Wedding plans are underway. We are thinking about a traditional Sikh ceremony at the nearby Gurudwara. I’m not shopping for white wedding dresses.
Blending with the Indian culture of my fiance’s family has illustrated even more how little of a culture I have myself. His parents were born in India and arrived here in their 20’s. The same for all his aunts and uncles, and some of his cousins. His grandmother once asked me when my family arrived in the US. I wasn’t sure. The most recent transplant was my paternal great grandfather. Before that, it’s all a WASP-y blur. We came from lots of European nations; there must be a relative somewhere who knows which ones.
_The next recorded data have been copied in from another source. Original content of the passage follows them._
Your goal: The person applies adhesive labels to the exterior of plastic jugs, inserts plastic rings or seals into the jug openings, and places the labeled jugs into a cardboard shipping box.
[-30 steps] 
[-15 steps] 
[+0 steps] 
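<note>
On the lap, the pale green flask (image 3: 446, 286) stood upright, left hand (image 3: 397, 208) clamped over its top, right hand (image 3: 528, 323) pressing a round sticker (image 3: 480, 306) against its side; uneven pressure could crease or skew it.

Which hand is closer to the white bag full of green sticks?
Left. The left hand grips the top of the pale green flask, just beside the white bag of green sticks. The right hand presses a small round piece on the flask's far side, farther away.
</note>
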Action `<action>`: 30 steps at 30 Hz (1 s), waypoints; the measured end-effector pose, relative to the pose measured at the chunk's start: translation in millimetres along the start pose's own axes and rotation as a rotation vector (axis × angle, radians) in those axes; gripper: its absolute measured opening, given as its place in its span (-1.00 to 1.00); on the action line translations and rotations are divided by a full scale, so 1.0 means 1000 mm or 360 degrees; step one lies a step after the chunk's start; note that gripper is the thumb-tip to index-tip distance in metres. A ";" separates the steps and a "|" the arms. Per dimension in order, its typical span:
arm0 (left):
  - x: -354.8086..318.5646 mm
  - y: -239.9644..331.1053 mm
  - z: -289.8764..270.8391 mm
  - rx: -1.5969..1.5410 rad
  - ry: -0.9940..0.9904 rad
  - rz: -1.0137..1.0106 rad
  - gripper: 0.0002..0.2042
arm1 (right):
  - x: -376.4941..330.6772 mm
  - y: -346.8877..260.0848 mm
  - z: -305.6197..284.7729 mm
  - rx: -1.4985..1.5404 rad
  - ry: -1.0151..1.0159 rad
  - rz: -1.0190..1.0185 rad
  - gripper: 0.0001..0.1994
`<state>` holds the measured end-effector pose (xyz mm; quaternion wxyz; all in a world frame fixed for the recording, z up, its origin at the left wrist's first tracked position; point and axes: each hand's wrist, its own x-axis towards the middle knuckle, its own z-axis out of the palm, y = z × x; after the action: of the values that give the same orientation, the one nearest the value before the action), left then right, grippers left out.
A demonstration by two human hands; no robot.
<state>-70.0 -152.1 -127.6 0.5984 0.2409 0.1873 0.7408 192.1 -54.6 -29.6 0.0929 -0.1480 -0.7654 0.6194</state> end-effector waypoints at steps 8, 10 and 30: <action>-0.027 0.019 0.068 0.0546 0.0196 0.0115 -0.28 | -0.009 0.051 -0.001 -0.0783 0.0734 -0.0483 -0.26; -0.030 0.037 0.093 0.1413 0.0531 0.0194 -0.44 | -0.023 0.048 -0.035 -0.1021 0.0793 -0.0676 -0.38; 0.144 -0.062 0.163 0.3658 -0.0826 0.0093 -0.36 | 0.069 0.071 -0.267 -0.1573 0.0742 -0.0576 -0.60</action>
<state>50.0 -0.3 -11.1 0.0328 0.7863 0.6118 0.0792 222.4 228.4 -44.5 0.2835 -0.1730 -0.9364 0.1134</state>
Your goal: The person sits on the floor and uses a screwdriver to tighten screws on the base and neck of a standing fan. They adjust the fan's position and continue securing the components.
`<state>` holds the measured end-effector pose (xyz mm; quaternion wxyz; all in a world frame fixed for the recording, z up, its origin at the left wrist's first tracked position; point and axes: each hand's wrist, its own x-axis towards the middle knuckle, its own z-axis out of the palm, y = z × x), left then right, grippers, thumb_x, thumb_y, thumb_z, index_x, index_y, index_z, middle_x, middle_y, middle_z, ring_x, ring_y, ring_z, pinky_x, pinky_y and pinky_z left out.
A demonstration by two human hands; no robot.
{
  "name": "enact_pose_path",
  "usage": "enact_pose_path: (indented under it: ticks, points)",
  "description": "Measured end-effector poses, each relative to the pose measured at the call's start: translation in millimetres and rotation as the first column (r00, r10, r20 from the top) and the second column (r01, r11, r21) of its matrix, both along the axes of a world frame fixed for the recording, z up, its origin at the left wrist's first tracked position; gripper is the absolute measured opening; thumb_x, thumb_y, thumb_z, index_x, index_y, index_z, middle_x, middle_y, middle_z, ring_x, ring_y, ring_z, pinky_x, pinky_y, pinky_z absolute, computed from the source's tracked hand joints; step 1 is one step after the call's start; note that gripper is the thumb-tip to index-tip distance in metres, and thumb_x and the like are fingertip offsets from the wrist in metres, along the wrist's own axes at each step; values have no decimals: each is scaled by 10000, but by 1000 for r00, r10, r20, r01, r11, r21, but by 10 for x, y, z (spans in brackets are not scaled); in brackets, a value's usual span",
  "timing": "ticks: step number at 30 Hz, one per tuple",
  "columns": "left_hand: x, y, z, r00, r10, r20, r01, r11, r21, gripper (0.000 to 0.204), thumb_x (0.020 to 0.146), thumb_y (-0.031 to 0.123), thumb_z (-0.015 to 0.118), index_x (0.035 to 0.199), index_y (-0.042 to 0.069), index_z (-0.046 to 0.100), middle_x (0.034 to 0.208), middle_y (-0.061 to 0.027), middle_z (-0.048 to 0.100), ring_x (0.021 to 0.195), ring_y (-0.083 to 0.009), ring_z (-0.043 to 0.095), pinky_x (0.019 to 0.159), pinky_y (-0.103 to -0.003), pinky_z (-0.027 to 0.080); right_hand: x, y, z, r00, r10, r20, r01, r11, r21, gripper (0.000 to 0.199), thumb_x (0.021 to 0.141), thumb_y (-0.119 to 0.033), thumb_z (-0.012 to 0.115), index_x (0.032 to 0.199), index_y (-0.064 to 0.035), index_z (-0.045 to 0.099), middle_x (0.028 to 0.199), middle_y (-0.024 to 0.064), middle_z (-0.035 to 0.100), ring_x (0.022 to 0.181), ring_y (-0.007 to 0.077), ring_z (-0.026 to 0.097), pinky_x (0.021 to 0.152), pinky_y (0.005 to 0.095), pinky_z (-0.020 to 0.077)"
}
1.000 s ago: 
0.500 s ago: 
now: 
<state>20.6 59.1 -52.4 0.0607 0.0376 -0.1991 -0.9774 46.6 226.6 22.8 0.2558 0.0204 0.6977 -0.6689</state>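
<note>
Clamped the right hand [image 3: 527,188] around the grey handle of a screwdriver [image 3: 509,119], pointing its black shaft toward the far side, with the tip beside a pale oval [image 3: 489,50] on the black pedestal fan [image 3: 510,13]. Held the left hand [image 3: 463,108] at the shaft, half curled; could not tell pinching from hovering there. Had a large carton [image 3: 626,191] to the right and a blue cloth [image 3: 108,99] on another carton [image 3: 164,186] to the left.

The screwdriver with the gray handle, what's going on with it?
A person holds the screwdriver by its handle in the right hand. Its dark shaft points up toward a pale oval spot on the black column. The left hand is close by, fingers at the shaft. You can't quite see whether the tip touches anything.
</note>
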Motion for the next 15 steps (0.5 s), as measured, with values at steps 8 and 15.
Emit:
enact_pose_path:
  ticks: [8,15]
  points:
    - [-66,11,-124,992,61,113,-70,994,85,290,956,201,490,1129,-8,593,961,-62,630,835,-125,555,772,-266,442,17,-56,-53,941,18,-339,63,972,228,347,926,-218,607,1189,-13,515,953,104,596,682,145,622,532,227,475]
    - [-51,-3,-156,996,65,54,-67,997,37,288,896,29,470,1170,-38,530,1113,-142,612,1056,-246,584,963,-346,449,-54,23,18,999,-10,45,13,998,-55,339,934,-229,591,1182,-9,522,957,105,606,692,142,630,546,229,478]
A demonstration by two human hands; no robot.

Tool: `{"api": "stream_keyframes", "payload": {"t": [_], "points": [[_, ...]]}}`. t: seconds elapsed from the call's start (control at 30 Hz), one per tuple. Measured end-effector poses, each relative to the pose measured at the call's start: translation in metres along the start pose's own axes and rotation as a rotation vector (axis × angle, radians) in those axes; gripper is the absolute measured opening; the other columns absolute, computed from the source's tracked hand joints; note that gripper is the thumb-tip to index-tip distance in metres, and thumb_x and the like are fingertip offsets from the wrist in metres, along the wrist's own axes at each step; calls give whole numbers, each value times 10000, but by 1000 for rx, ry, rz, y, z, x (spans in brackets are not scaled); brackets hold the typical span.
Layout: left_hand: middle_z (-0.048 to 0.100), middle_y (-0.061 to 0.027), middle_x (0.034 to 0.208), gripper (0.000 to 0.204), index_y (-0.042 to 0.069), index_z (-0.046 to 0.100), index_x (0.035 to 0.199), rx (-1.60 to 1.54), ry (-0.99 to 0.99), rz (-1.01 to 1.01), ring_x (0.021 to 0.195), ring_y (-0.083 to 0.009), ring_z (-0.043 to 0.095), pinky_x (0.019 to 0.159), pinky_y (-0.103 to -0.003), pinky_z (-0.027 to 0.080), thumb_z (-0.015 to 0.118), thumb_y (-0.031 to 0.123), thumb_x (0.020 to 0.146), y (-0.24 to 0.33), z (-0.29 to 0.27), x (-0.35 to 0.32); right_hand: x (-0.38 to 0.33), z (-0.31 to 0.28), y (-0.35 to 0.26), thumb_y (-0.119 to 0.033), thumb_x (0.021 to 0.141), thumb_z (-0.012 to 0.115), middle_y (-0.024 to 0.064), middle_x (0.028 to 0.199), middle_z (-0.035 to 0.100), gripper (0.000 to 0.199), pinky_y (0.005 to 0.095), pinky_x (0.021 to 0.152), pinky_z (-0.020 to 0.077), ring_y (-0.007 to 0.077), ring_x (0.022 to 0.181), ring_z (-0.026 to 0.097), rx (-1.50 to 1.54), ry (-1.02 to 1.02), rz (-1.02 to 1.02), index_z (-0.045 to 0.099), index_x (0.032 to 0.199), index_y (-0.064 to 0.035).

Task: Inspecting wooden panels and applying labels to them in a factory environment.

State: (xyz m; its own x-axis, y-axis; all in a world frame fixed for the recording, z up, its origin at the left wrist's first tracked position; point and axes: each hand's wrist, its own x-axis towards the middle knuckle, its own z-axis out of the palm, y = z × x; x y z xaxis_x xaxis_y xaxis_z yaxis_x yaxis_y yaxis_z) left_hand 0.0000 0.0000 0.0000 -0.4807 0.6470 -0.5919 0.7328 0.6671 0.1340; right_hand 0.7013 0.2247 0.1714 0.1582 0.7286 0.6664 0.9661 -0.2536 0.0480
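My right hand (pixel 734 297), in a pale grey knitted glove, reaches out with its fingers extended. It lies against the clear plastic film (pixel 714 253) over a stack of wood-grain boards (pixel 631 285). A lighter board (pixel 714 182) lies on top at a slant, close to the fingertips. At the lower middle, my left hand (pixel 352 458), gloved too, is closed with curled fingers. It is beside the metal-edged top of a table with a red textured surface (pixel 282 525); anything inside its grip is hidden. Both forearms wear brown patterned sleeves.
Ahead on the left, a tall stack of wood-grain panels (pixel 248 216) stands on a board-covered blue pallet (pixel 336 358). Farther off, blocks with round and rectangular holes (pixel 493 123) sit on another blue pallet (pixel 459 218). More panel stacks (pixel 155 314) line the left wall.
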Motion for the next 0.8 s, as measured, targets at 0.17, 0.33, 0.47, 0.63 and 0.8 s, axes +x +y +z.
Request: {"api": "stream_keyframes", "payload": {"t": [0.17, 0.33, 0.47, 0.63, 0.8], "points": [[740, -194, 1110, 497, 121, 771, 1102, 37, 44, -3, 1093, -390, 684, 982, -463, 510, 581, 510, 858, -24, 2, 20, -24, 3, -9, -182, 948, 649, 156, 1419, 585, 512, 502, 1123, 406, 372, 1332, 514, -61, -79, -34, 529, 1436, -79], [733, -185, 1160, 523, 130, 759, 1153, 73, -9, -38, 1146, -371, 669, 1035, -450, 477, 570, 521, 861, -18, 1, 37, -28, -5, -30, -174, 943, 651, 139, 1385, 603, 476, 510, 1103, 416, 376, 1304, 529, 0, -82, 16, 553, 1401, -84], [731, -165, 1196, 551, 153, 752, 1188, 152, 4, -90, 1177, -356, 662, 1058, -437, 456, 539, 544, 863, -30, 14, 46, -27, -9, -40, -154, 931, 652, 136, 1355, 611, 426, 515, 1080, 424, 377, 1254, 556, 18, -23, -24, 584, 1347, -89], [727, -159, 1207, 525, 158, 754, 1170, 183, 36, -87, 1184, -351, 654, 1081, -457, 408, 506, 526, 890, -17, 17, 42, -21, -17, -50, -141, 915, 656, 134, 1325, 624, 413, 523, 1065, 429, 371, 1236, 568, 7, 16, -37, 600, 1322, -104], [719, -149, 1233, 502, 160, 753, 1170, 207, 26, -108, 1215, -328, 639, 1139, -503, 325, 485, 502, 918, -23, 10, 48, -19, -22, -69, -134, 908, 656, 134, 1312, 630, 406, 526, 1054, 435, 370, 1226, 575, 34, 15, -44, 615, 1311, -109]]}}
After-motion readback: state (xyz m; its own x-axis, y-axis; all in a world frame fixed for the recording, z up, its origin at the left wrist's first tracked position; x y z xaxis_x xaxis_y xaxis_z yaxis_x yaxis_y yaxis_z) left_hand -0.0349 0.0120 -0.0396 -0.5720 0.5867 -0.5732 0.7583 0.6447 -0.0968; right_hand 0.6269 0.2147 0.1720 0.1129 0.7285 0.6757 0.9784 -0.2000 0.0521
While technically America can be said to have a culture, I’d say it’s a culture that blends and borrows, that seeped over on boats and came on the soles of disintegrating shoes. In elementary school they called it a melting pot. By middle school they called it a salad. Whatever. It wasn’t roots. It wasn’t a long road trailing back to the beginning of me.
There’s something beautiful about this country’s unlikely brew of voices and beliefs. It’s wonderful that here I can marry a man from a different race without our families or our government batting an eye. But there is also something alluring about a salwar kameez, about hands blossoming with henna. The inside of a Sikh temple. The past of people I’ve grown to love.